● **DATASET SECTION**:
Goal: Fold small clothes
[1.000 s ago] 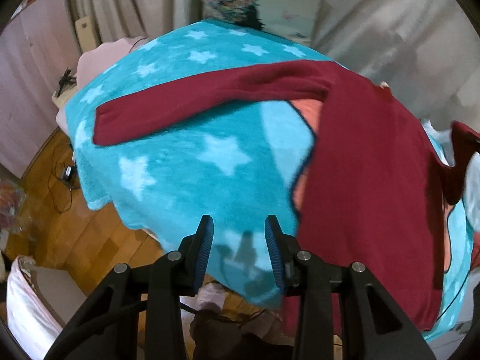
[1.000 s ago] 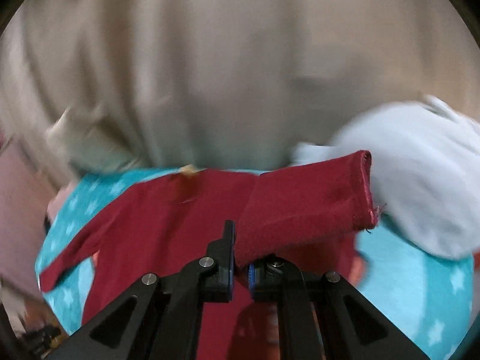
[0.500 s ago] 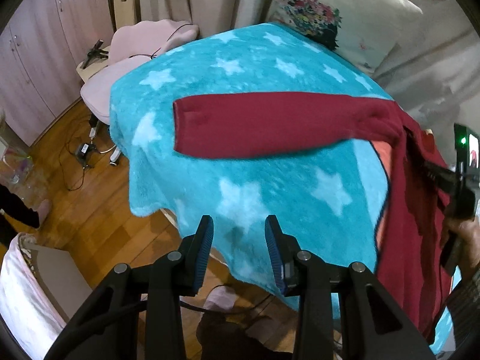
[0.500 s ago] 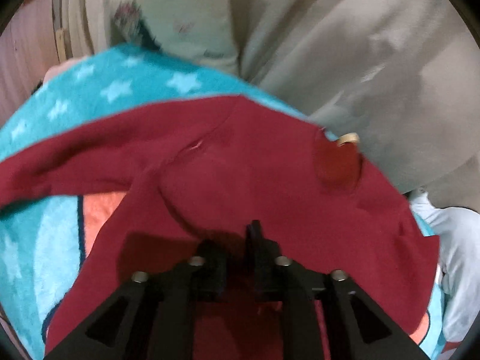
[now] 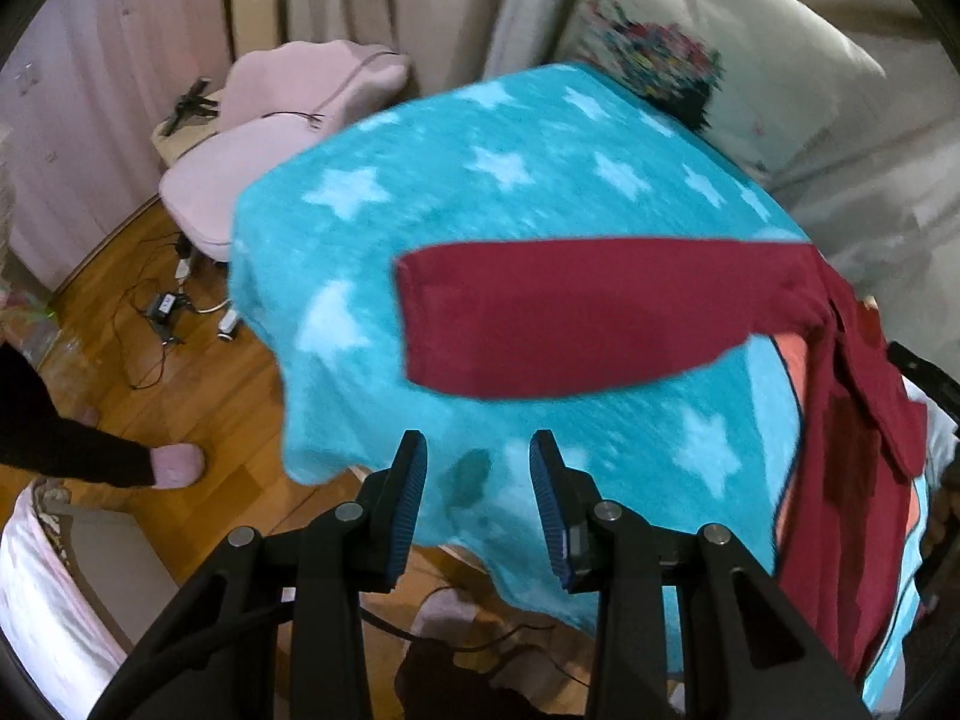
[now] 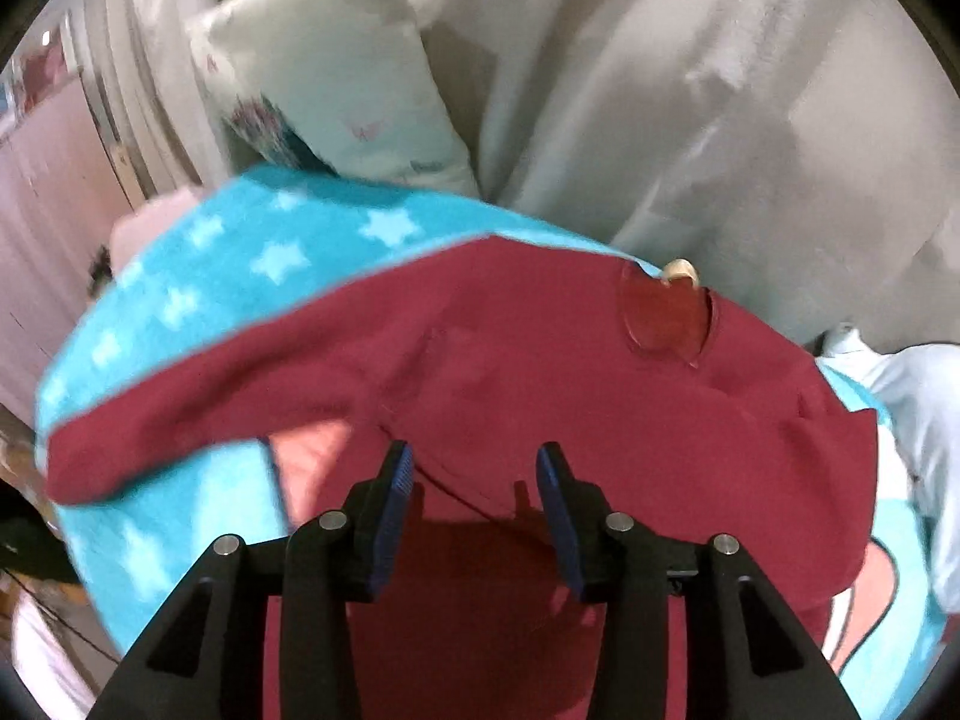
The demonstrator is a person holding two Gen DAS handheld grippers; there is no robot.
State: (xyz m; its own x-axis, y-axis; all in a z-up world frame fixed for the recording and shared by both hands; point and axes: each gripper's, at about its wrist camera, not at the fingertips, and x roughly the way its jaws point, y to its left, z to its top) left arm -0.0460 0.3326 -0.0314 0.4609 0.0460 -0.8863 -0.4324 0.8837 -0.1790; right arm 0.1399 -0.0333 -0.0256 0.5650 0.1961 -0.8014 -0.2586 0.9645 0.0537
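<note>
A dark red long-sleeved top (image 6: 540, 384) lies flat on a turquoise blanket with pale stars (image 5: 480, 192). One sleeve (image 5: 576, 312) stretches out to the left across the blanket. The other sleeve is folded in over the body. My left gripper (image 5: 477, 450) hovers open above the blanket's near edge, short of the outstretched sleeve's cuff, with nothing between its fingers. My right gripper (image 6: 474, 462) hangs over the top's body; its jaws are opening and nothing is between them.
A printed pillow (image 5: 690, 54) and pale bedding (image 6: 720, 90) lie behind the blanket. A pink chair (image 5: 252, 162), cables on the wooden floor (image 5: 156, 312) and a person's leg with a pink slipper (image 5: 174, 462) are at the left. White clothes (image 6: 912, 396) lie at the right.
My right gripper carried the right sleeve in over the top's body, let it go and opened. My left gripper swung left toward the outstretched sleeve's cuff, staying open.
</note>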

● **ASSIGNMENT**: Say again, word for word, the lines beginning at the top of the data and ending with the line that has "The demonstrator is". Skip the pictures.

● **TASK RESULT**:
Goal: Fold small clothes
[1.000 s ago] 
[1.000 s ago] 
[0.500 s ago] 
[0.500 s ago] 
[now] 
[now] 
The demonstrator is a person holding two Gen DAS handheld grippers; there is no robot.

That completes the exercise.